The FCC's longstanding regulations don't actually prohibit the pay-for-play system, they merely require its disclosure at the time of broadcast. Said Adelstein, "These rules are based on the basic principle that listeners and viewers are entitled to know who is seeking to persuade them so they can make up their own minds about the content."
Such a principle is hardly "basic," and ignorance of sponsorship gives no pass to indiscriminating radio listeners. Marketing pays our fare at every turn; we've become resigned to the notion that behind every song we hear, every TV image we view, every word we read (including these), a dollar sign usually lies quietly. The trick to Adelstein's basic principle is not in knowing who's paying the piper -- or who the piper's paying, in this case -- but in quieting one's cynicism enough to hear the music.
Adelstein's remarks turned several times to last month's curious agreement between the broadcasters and the American Association of Independent Music -- a cool table of small, successful record labels -- under which the pay-for-play scofflaws will devote a cumulative 4,200 hours of airtime to local and independent artists.
Why, in the age of podcasting and MySpace, when artists are closer than ever to their audience, is this arrangement necessary now? Perhaps home taping is killing the music industry, both large and small -- perhaps these mid-size labels need the affirmation of radio play to remain viable to emerging artists, when Lily Allen has proved that one can sow one's own success.
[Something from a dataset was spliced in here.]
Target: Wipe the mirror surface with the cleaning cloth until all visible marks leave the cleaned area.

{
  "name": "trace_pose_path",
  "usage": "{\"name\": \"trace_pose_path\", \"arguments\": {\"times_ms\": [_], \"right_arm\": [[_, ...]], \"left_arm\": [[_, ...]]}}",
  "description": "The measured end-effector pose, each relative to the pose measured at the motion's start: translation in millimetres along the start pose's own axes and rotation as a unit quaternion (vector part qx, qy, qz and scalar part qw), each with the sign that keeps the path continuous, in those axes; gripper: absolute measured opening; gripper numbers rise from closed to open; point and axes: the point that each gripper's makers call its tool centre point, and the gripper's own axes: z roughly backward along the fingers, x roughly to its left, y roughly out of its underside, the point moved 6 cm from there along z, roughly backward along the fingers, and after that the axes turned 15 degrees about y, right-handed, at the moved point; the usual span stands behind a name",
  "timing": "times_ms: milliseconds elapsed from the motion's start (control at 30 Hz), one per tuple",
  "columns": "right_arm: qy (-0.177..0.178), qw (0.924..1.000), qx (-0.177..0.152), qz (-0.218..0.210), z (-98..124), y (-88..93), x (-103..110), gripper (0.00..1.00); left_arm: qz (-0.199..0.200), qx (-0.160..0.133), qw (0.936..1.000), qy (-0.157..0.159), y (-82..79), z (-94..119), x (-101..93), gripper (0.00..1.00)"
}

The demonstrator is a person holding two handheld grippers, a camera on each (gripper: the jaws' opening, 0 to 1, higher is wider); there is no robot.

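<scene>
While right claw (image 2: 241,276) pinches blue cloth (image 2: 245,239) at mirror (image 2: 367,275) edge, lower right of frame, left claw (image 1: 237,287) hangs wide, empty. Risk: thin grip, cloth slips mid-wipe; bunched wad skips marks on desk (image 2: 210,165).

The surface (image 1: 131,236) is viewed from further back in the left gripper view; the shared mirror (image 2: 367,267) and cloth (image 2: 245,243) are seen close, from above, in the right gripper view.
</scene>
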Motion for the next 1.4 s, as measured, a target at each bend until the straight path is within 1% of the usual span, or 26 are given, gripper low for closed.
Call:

I would love to see this take off. In the last decade, I've found commercials and such ever more palatable than days past, as Madison Avenue's music tastes align with mine (i.e. if the Buzzcocks want to loan out singles to the AARP, Godspeed). Shameful that the radio industry hasn't evolved as well.
But the A2IM -- whose announcement of the agreement cited independent labels' 30% market share (impressive when one considers their counterparts' success in, for example, the auto industry) -- seems to put undue faith in this experiment. Clear Channel, for example, owns around 1,200 radio stations nationwide. It's committed just 1,600 hours of programming to this agreement -- in theory it could knock out its commitment in an hour and a half. But even if a local FM station devoted 30 compelled minutes each week to local and small-label artists, the jockeying for a spin could get brutal, particularly if such a show succeeds. Who's to say payola wouldn't still play a role?